— Task to carry out —
Each line of the material below is to be given again exactly.

— Recorded data —
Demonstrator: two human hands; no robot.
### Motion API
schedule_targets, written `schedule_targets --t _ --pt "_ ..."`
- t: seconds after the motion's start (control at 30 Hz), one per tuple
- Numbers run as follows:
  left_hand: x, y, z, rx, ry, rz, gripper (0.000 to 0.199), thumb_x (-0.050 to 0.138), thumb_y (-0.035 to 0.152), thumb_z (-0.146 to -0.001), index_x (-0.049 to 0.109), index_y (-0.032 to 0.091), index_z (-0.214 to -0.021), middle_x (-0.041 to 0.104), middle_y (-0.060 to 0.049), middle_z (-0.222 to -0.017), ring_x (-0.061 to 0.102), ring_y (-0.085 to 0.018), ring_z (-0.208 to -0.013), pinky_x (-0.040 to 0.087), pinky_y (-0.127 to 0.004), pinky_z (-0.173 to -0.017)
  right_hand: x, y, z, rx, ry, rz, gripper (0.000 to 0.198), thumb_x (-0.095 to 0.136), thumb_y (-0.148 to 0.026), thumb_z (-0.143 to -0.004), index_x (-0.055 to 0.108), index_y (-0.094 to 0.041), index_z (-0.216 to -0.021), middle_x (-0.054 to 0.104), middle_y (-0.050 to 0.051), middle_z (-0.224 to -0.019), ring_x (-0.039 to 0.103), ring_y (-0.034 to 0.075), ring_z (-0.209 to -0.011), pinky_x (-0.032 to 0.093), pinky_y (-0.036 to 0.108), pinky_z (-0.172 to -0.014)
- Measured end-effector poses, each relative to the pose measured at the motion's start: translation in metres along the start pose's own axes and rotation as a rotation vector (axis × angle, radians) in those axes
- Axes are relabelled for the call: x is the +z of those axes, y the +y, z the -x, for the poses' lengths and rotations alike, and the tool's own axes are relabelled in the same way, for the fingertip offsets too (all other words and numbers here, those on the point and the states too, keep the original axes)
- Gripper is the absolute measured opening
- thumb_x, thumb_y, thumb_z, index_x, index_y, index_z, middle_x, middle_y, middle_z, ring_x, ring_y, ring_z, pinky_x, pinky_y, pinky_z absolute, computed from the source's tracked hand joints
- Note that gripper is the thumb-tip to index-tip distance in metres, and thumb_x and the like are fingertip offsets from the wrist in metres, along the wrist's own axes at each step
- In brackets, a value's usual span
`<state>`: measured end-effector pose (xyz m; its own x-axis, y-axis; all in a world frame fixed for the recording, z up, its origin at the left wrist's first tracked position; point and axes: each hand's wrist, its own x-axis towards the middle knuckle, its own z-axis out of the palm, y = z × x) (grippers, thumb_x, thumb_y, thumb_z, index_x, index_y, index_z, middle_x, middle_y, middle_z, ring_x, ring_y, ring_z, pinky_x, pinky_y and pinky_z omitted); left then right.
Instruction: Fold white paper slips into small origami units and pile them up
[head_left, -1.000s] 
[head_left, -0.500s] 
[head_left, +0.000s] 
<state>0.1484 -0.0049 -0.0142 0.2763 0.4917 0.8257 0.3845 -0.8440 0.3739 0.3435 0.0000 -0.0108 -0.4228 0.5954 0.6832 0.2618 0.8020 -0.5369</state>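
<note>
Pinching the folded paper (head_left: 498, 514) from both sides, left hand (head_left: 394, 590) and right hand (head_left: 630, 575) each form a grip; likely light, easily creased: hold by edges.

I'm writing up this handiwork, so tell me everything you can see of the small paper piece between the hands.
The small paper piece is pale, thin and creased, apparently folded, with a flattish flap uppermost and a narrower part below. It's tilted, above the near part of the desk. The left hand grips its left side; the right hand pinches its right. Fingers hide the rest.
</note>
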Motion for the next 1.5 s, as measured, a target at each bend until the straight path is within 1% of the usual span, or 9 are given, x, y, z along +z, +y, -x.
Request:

— Result of this task —
Demonstrator: two human hands; no robot.
### Motion API
schedule_targets, written `schedule_targets --t _ --pt "_ ..."`
- t: seconds after the motion's start (control at 30 Hz), one per tuple
- Numbers run as follows:
  left_hand: x, y, z, rx, ry, rz, gripper (0.000 to 0.199), thumb_x (-0.050 to 0.138), thumb_y (-0.035 to 0.152), thumb_z (-0.146 to -0.001), index_x (-0.049 to 0.109), index_y (-0.032 to 0.091), index_z (-0.214 to -0.021), middle_x (-0.041 to 0.104), middle_y (-0.060 to 0.049), middle_z (-0.222 to -0.017), ring_x (-0.061 to 0.102), ring_y (-0.085 to 0.018), ring_z (-0.208 to -0.013), pinky_x (-0.040 to 0.087), pinky_y (-0.127 to 0.004), pinky_z (-0.173 to -0.017)
  right_hand: x, y, z, rx, ry, rz, gripper (0.000 to 0.198), thumb_x (-0.095 to 0.136), thumb_y (-0.148 to 0.026), thumb_z (-0.143 to -0.004), index_x (-0.055 to 0.108), index_y (-0.094 to 0.041), index_z (-0.216 to -0.021), middle_x (-0.054 to 0.104), middle_y (-0.050 to 0.051), middle_z (-0.224 to -0.019), ring_x (-0.039 to 0.103), ring_y (-0.034 to 0.075), ring_z (-0.209 to -0.011), pinky_x (-0.032 to 0.093), pinky_y (-0.036 to 0.108), pinky_z (-0.172 to -0.014)
- Measured end-effector poses, each relative to the pose measured at the motion's start: translation in metres along the start pose's own axes and rotation as a rotation vector (axis × angle, radians) in those axes
- Axes are relabelled for the call: x is the +z of those axes, y the +y, z the -x, for the poses' lengths and rotations alike, and the tool's own axes are relabelled in the same way, for the fingertip offsets too (all other words and numbers here, those on the point and the states too, keep the original axes)
- Gripper is the absolute measured opening
- thumb_x, thumb_y, thumb_z, index_x, index_y, index_z, middle_x, middle_y, middle_z, ring_x, ring_y, ring_z, pinky_x, pinky_y, pinky_z absolute, computed from the source's tracked hand joints
- Note that gripper is the thumb-tip to index-tip distance in metres, and thumb_x and the like are fingertip offsets from the wrist in metres, along the wrist's own axes at each step
- In brackets, a value's usual span
`<state>`: measured end-effector pose (xyz m; its own x-axis, y-axis; all in a world frame fixed for the recording, z up, its origin at the left wrist's first tracked position; point and axes: each hand's wrist, its own x-axis towards the middle knuckle, its own z-axis out of the palm, y = z × x) (grippers, thumb_x, thumb_y, thumb_z, index_x, index_y, index_z, middle_x, middle_y, middle_z, ring_x, ring_y, ring_z, pinky_x, pinky_y and pinky_z omitted); left then right.
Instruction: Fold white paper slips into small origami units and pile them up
[head_left, -1.000s] 
[head_left, -0.500s] 
[head_left, +0.000s] 
<state>0.1484 -0.0049 -0.0142 0.2763 0.4917 0.8257 0.3845 -0.8440 0.3739 0.3435 0.0000 -0.0108 -0.4228 0.5954 0.6832 0.2618 0.8020 -0.5369</state>
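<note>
Pinching the folded paper (head_left: 498, 514) from both sides, left hand (head_left: 394, 590) and right hand (head_left: 630, 575) each form a grip; likely light, easily creased: hold by edges.

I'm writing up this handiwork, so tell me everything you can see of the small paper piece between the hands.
The small paper piece is pale, thin and creased, apparently folded, with a flattish flap uppermost and a narrower part below. It's tilted, above the near part of the desk. The left hand grips its left side; the right hand pinches its right. Fingers hide the rest.
</note>
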Motion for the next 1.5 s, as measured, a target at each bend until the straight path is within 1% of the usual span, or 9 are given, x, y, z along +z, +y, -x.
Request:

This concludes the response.